◆ Problem to work on: Filter the records, keeping every line that has the string "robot".

◆ Items from a dataset:
──────

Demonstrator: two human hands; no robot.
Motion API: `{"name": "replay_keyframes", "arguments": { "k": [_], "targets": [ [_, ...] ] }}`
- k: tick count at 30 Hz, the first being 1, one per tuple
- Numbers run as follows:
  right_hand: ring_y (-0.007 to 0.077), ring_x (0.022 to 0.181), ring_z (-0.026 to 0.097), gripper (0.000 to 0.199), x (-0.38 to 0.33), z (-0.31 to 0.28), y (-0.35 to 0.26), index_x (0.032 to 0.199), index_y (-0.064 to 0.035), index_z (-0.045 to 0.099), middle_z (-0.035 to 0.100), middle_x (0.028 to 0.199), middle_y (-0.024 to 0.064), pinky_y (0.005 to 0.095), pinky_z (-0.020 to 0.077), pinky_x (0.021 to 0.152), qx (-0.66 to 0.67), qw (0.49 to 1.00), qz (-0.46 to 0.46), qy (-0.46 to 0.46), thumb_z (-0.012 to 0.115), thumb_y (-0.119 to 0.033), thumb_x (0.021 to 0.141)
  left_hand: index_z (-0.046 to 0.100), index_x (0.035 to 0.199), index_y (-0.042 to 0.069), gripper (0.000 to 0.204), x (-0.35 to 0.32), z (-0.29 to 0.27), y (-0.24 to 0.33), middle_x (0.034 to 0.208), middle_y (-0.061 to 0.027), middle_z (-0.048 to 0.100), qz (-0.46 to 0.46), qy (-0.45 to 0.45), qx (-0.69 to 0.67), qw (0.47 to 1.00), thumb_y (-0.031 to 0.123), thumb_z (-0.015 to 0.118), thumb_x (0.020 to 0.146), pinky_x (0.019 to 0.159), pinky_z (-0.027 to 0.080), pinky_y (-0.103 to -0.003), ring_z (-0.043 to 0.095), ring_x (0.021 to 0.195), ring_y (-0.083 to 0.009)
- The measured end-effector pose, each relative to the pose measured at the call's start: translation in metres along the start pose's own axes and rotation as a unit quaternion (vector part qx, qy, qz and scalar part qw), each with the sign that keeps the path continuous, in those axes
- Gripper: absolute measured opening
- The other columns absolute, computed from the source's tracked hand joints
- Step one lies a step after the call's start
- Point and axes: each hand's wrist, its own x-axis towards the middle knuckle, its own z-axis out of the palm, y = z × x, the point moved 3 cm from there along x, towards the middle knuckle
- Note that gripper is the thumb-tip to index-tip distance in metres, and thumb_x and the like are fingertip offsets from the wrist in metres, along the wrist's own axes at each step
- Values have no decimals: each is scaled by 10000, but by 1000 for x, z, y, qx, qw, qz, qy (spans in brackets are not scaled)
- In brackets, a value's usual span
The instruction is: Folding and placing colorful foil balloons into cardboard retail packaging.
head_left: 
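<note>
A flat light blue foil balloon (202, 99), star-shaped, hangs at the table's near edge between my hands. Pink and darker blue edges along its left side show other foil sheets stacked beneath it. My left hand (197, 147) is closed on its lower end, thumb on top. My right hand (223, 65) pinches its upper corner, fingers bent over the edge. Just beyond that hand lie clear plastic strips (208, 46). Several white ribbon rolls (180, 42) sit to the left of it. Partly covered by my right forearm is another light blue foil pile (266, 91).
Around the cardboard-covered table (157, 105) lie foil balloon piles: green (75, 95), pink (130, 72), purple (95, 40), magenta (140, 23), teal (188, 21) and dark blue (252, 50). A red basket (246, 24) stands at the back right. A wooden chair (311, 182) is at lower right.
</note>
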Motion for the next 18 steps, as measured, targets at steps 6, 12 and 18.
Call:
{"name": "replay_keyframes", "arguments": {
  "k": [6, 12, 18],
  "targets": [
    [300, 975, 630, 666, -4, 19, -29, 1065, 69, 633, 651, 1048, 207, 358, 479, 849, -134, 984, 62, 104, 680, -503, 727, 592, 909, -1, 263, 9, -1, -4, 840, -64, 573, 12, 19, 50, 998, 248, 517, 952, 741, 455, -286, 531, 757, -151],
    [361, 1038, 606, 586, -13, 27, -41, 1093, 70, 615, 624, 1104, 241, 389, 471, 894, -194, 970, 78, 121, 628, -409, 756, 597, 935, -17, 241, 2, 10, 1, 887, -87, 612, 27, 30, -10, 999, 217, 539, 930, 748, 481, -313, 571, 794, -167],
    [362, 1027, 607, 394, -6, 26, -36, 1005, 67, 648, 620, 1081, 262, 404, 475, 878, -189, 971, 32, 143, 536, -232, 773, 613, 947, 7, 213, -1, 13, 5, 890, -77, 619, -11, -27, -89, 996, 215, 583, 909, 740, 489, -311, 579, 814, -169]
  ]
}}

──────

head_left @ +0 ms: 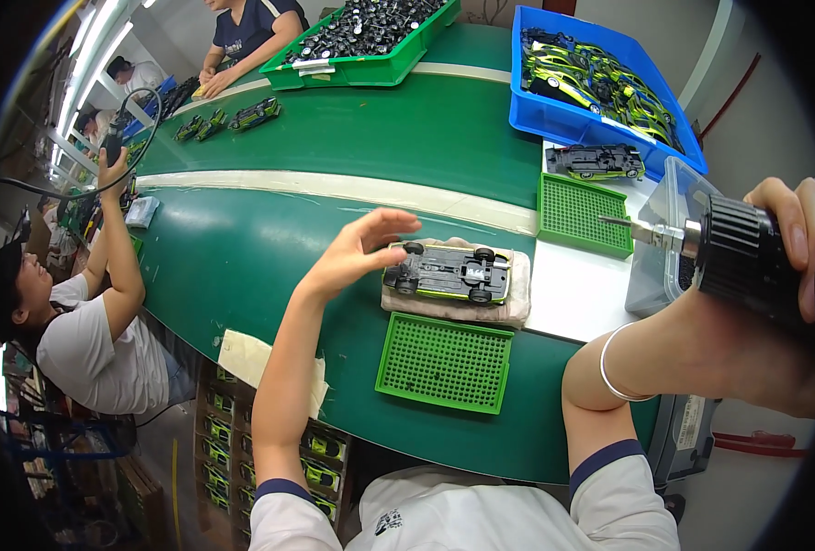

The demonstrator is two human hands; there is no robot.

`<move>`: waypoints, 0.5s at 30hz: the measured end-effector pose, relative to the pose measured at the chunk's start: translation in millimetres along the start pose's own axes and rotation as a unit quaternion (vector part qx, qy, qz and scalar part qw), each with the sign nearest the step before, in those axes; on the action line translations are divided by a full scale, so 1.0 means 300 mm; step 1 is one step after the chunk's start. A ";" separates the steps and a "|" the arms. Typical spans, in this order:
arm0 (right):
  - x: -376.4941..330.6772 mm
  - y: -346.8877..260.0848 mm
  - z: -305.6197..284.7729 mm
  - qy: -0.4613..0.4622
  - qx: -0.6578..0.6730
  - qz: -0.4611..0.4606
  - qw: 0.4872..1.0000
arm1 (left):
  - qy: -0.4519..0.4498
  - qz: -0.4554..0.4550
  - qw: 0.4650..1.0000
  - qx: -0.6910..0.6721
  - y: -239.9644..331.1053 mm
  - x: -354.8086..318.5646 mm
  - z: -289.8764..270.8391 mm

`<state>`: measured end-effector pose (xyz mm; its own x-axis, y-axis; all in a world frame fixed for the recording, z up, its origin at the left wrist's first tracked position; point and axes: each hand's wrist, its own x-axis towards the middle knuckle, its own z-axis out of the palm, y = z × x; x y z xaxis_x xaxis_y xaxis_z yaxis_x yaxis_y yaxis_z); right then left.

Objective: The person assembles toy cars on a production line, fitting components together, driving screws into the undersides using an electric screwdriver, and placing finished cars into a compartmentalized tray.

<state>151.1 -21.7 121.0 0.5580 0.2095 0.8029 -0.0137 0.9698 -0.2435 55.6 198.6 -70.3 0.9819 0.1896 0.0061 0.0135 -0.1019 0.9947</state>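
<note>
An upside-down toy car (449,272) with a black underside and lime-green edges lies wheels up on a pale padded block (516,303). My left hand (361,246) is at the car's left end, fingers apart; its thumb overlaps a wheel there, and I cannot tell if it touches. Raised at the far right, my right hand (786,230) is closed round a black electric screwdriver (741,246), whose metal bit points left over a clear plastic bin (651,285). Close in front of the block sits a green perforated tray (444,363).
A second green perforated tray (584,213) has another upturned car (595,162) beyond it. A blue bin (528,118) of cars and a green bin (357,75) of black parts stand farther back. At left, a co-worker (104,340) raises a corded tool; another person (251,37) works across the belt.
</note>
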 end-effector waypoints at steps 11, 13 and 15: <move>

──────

◆ Answer to the problem:
Demonstrator: two human hands; no robot.
The demonstrator is two human hands; there is no robot.

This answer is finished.